– Это не чернила. Что это за вещество?

Марк (слегка отворачивается):

– Не знаю. Врачи пытались исследовать. – Он поднимает руку, и дата на запястье начинает пульсировать, превращаясь в таймер. – Когда что-то… важное… приближается, они… меняются.

– Важное – это…

Марк пожимает плечами:

– Катастрофы. Кризисы. Смерть. – Он касается татуировки на шее. Буквы «НЕ ВЕРЬ» начинают дрожать и расплываться. – А это… – Он отдергивает руку, когда надпись превращается в слова «СТРАХ 87%», затем возвращается к исходной форме. – Это… мой внутренний голос.

–Ты можешь его контролировать? – осторожно поинтересовался Алекс.

Марк с горькой усмешкой:

– Могу. Но это не так просто, особенно когда сильные эмоции. – Он показывает на запястье, где таймер начинает обратный отсчет. – Видишь? Это не я. Это они.

Кирилл начинает делать заметки прямо на стене: – Биолюминесценция. Похоже на модифицированные меланоциты.

Марк поправляет рукав:

– Да, только я не просил их модифицировать.

– И как ты с этим живешь?

Марк пожимает плечами:

– Как живу? – Он смеется. – Как ходячий барометр. Только вместо погоды – катастрофы. – Он касается шеи, где надпись снова сменяется на «НЕ ВЕРЬ». А таймер на руке сменяется на дату «20.06.25».

Сигнал на браслетах прозвучал резко, но без адского рева утра. Просто вибрация и текст: «ОБЕД. КУХНЯ. 30 МИНУТ».

На кухне царило гнетущее молчание. Сенсорная панель светилась холодным голубым. На поддоне кухонного лифта лежало тринадцать одинаковых скромных пайков: бутерброд с тонким ломтем темного хлеба, кусочками сыра и ветчины, яблоко. Ровно по одному. Никаких испытаний на распределение. Просто еда.

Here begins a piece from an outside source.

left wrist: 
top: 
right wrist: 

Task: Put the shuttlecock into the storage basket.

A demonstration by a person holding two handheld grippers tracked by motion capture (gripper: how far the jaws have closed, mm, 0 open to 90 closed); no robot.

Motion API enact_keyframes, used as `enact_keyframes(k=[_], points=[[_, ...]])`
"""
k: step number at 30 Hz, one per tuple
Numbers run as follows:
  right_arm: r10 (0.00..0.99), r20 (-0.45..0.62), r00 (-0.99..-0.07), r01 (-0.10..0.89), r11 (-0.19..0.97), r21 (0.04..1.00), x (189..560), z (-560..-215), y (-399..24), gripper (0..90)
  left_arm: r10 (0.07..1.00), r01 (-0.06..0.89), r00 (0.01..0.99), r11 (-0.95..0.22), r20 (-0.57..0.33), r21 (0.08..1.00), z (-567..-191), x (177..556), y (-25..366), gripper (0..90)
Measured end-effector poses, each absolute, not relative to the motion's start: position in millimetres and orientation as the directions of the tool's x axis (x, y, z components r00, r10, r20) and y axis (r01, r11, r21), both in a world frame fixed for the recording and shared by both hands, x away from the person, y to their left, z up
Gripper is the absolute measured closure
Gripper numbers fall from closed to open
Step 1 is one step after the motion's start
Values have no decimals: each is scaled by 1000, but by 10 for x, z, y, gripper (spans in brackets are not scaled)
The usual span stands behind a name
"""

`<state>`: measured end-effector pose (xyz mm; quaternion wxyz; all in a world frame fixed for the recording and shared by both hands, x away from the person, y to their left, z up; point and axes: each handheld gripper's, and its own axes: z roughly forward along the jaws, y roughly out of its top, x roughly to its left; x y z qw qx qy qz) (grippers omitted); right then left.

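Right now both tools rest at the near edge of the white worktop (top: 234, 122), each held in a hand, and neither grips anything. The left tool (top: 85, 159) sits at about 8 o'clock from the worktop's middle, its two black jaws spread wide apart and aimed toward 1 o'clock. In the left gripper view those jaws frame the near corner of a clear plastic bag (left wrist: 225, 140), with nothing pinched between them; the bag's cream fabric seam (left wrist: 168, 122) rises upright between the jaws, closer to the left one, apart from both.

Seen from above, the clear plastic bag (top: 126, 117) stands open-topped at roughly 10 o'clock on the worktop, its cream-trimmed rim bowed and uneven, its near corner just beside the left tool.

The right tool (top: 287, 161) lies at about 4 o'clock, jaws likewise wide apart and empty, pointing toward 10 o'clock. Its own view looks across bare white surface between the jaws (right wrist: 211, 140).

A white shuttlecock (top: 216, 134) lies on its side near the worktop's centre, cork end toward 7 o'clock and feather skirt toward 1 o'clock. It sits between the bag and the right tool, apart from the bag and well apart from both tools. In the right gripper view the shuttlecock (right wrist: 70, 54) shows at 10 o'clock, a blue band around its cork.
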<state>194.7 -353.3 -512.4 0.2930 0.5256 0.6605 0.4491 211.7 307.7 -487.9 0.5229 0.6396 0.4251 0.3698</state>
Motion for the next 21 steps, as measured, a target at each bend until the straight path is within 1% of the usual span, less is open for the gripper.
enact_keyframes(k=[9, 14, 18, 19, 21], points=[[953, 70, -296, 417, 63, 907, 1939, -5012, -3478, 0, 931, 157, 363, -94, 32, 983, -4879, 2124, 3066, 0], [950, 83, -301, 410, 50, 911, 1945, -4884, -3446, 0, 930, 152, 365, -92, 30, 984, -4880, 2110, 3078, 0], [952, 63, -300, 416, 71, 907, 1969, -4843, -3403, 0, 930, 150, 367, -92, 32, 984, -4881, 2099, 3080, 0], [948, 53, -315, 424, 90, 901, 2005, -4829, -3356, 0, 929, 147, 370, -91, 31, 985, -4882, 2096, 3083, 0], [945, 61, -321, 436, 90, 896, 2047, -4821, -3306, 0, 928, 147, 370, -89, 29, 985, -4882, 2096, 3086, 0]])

Но воздух был густым от невысказанного. Все помнили утренние «личные баллы». Сола (20), Глеб (20), Ульяна (20) и Марк (18) брали свои пайки первыми, избегая взглядов. Сола нарочито громко развернула свой, устроившись за столом. Глеб схватил свой и тут же ретировался в коридор. Ульяна осторожно взяла паек и яблоко, прошептав «Спасибо» в пустоту. Марк мрачно сунул свой в карман, даже не глядя.

– Роскошь, – цинично протянул Матвей, разглядывая яблоко. – Целое яблоко за бесплатно. Наверное, за наш выдающийся групповой успех. – Его браслет показывал 15. Он поймал взгляд Солы. – Или за особые заслуги. Слушай, а ты же можешь нарисовать себе целый пир, да, Монро?

Сола покраснела, но не сдалась:

– Могу. Но зачем? Чтобы вы все смотрели, как я его ем? – Она откусила от бутерброда с преувеличенным безразличием, но пальцы ее дрожали.

– А баллы-то копятся, – продолжал Матвей, обращаясь уже ко всем. – У кого-то двадцать. У кого-то… скромнее. Интересно, что можно купить за лишние пять? Что-нибудь вкусное? Или… право не участвовать в следующем раунде? – Его взгляд скользнул по всем присутствующим в кухне и задержался на Алексе. – Рынок, говорил Новиков. Рынок начинается с предложения.

– Заткнись, Щербаков, – резко сказала Ася. Ее браслет показал скачок пульса. – Хочешь жрать – жри. Не хочешь – иди своей дорогой.

– Я лишь озвучиваю правила игры, Корецкая, – парировал Матвей, медленно очищая яблоко. – Игнорировать их – глупо. Особенно когда ставки растут. – Он кивнул на обратный отсчет на главном экране кухни: ДО ВЕЧЕРНЕГО ИСПЫТАНИЯ: 04:17:33.

Алекс молча взял свой паек. Хлеб был пресным, сыр – резиновым. Топка. Дрова. Баллы – мера горючести. Он наблюдал, как Лика делится половиной своего яблока с Ульяной. Как Кирилл, уткнувшись в паек, продолжает что-то бормотать про калории и КПД. Как Ваня отдает Яне свою ветчину. Как Артем, отвернувшись к стене, ест в одиночестве, не снимая перчаток. Система дала еду. Но отняла доверие. Посеяла зерно. Теперь ждет, когда оно прорастет ножом в спину соседа.